FOCUS: 'Elevating' Snow Hill...but undermining history?

Thursday 24 March 2022

FOCUS: 'Elevating' Snow Hill...but undermining history?

Thursday 24 March 2022

Proposals to transform Snow Hill with a park, lift and bridge to help islanders access the 'Future Fort' could have a detrimental impact on the Napoleonic fortress and other historic buildings, according to heritage experts.

Plans for the new passenger lift, as well as further improvements to the Hill Street and Snow Hill area, were submitted by the States of Jersey Development Company at Ministers' request in February.

If approved, the lift would be another step in the current Government’s plan to regenerate the Fort

But the Government's own Historic Environment Team and the National Trust have now objected to the proposal. 

The Government's heritage assessors say it is "questionable" as to whether the potential positives of the development outweigh the "high heritage impacts".

The National Trust said it agrees, describing the proposals as "overly visually assertive in the setting and context" and likely to become a "strong, dominating landmark."
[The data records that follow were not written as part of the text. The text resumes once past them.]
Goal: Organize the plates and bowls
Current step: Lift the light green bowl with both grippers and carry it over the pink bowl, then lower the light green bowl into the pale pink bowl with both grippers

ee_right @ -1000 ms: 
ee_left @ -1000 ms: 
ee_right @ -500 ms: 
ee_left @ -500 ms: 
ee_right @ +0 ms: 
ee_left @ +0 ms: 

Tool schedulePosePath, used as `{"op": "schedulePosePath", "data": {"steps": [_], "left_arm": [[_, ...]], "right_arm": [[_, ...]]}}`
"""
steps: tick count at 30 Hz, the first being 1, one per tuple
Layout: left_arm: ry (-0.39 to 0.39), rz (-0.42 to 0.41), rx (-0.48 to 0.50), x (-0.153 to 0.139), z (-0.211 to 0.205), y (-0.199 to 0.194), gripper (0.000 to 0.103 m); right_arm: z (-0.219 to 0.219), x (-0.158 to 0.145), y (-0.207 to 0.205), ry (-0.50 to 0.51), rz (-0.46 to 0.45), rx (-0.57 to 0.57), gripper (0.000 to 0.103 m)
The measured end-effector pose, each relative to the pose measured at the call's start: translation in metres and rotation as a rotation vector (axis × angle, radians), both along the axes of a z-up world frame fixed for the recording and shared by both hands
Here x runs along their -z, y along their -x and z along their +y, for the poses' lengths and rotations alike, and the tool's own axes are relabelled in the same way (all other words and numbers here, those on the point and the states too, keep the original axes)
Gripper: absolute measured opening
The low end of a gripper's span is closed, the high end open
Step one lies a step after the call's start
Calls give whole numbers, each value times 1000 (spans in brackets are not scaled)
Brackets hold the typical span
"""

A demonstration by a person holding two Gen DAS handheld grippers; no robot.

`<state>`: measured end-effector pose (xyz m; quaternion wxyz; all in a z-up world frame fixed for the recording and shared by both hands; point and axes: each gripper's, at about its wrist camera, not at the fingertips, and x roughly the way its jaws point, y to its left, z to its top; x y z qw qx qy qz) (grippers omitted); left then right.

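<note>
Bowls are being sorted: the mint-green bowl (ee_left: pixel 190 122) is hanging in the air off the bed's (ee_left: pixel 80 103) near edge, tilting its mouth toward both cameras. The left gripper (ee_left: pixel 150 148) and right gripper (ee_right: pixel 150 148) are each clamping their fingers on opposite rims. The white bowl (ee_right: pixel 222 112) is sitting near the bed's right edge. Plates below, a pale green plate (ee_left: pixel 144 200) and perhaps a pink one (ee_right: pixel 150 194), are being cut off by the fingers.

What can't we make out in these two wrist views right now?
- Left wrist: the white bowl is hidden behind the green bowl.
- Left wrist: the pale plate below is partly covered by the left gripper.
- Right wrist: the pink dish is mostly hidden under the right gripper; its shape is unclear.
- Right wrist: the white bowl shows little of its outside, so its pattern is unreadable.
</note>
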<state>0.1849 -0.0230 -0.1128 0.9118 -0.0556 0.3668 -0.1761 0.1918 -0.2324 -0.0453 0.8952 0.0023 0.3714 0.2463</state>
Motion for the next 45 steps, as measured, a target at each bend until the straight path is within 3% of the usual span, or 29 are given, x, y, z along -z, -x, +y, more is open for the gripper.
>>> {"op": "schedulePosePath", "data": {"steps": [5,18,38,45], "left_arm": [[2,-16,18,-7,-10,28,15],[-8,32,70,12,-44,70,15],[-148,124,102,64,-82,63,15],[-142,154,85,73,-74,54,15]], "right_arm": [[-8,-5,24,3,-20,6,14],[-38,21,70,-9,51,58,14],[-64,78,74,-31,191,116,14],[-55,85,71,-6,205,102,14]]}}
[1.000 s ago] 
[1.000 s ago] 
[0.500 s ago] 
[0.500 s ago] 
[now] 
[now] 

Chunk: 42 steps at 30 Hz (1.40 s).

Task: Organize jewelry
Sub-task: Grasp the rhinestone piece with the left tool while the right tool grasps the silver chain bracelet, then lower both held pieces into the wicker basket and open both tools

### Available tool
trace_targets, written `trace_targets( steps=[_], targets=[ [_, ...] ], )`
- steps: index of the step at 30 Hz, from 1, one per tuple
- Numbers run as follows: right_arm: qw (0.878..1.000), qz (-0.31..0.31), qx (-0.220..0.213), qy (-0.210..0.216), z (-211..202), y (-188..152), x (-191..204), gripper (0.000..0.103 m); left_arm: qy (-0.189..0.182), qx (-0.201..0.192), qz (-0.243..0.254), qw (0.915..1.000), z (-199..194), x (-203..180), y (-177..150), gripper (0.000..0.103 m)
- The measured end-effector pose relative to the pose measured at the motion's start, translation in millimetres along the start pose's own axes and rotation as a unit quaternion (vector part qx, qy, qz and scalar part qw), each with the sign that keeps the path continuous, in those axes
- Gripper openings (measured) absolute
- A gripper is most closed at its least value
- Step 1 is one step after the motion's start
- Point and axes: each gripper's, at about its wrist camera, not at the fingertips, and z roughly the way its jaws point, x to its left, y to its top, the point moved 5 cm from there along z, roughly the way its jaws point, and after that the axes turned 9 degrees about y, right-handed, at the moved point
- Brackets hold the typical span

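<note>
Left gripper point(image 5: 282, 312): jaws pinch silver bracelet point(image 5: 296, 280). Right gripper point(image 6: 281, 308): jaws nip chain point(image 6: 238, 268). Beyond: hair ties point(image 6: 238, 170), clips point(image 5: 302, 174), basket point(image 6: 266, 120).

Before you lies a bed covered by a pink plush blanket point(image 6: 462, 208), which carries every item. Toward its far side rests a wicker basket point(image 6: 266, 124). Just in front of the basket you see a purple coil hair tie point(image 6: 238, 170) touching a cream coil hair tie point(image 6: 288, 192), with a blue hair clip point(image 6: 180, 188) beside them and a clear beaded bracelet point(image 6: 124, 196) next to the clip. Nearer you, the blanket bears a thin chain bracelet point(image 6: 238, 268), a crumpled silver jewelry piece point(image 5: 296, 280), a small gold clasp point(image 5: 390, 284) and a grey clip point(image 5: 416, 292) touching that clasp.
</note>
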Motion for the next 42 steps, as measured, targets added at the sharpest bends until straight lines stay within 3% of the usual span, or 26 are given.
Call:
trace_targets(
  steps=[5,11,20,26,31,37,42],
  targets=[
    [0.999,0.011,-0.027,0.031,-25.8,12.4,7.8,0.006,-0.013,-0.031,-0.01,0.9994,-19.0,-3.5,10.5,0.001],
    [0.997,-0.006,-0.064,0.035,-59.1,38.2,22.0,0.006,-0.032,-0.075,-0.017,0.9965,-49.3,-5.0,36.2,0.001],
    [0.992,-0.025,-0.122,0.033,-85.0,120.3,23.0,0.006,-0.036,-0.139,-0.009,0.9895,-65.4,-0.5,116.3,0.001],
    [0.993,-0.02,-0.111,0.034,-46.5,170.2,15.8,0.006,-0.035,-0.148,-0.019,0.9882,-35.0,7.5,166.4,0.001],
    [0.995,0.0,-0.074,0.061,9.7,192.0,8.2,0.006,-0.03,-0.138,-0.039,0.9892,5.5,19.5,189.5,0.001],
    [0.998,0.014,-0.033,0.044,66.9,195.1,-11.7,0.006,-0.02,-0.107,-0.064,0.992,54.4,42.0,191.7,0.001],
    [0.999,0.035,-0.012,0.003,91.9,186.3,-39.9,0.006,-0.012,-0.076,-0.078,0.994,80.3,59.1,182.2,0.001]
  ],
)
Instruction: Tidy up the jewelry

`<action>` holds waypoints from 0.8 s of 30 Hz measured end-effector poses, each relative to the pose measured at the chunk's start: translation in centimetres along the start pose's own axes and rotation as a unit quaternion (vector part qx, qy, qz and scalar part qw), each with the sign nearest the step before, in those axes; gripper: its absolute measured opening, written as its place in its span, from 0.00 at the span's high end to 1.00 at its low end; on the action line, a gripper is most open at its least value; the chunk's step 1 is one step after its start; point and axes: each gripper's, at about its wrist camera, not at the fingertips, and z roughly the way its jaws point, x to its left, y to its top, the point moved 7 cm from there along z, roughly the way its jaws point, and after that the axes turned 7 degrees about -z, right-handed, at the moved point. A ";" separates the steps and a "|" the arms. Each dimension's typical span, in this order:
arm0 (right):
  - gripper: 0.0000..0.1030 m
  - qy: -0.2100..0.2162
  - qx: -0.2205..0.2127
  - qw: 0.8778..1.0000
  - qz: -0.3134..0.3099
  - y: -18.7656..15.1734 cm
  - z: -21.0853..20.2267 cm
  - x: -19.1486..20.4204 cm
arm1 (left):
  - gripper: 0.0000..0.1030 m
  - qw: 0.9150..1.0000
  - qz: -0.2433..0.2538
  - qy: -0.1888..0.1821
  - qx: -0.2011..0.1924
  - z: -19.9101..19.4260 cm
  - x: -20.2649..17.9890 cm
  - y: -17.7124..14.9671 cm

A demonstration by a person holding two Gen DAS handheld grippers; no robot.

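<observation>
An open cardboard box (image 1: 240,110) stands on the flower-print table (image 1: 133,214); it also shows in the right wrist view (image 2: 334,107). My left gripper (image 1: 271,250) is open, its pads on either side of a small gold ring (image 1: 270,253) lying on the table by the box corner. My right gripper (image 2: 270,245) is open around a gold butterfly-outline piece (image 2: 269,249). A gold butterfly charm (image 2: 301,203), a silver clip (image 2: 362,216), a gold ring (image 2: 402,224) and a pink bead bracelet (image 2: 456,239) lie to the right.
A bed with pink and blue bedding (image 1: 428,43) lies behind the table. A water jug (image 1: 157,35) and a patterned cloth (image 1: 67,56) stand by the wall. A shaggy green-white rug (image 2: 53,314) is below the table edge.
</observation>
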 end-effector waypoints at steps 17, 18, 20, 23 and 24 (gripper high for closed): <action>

Express took a closer look at the history of the Fort and surrounding Snow Hill zone, and the heritage concerns around the latest proposals...

Fort Regent through time 

Fort Regent is the only substantial, and best-preserved, late Georgian fort in the Channel Islands. Built to protect against invasion from Napoleonic France, the fort was completed in 1814 and named after Prince Regent. Despite never being attacked, the fort has remained a key part of Jersey’s fortification history. 

In the later 19th Century, parts of the site started being developed for other, non-military, uses. The rock cutting, as seen today at Snow Hill carpark, is not part of the Fort’s defensive design but largely dates from the late 19th Century quarrying and railway works.


Pictured: Railway transportation in Jersey in the 19th Century. Credit: Société Jersiaise. 

In May 1874, a railway station was opened with a line connecting St Helier to Gorey. The cutting, however, was too narrow for passengers, so in 1897 the eastern face of the work was quarried back to Regent Road. 

By 1935 the Snow Hill terminal had reopened as a bus station. In 1964 the buses were moved and the cutting became the carpark that it is today.

Opening to the public 

A few years later, work commissioned by the States of Jersey began, to develop the 22-acre 19th Century fortification site into an all-weather leisure facility. 

The much-loved cable car facility opened in 1970, giving easy access to Fort Regent from Snow Hill. The cable cars continued to operate until the late 1980s. Since the cars were scrapped, however, many have complained of difficulties in accessing the Fort, with pedestrians having to either enter via a lift from Pier Road car park or walk up Mount Bingham. 


Pictured: The cable car used the entire length and height of the cutting, providing a crucial link between town and Fort Regent. Credit: Jersey Heritage 

Restoring a cable car link has long been discounted due to capital and running costs. But, according to a Heritage Impact Assessment produced by local company MS Planning, the idea of a lift at Snow Hill has been well received. 

Plans for the future 

The now underutilised leisure centre is no longer fit for purpose, leading the Government to introduce a phased approach for its new development. 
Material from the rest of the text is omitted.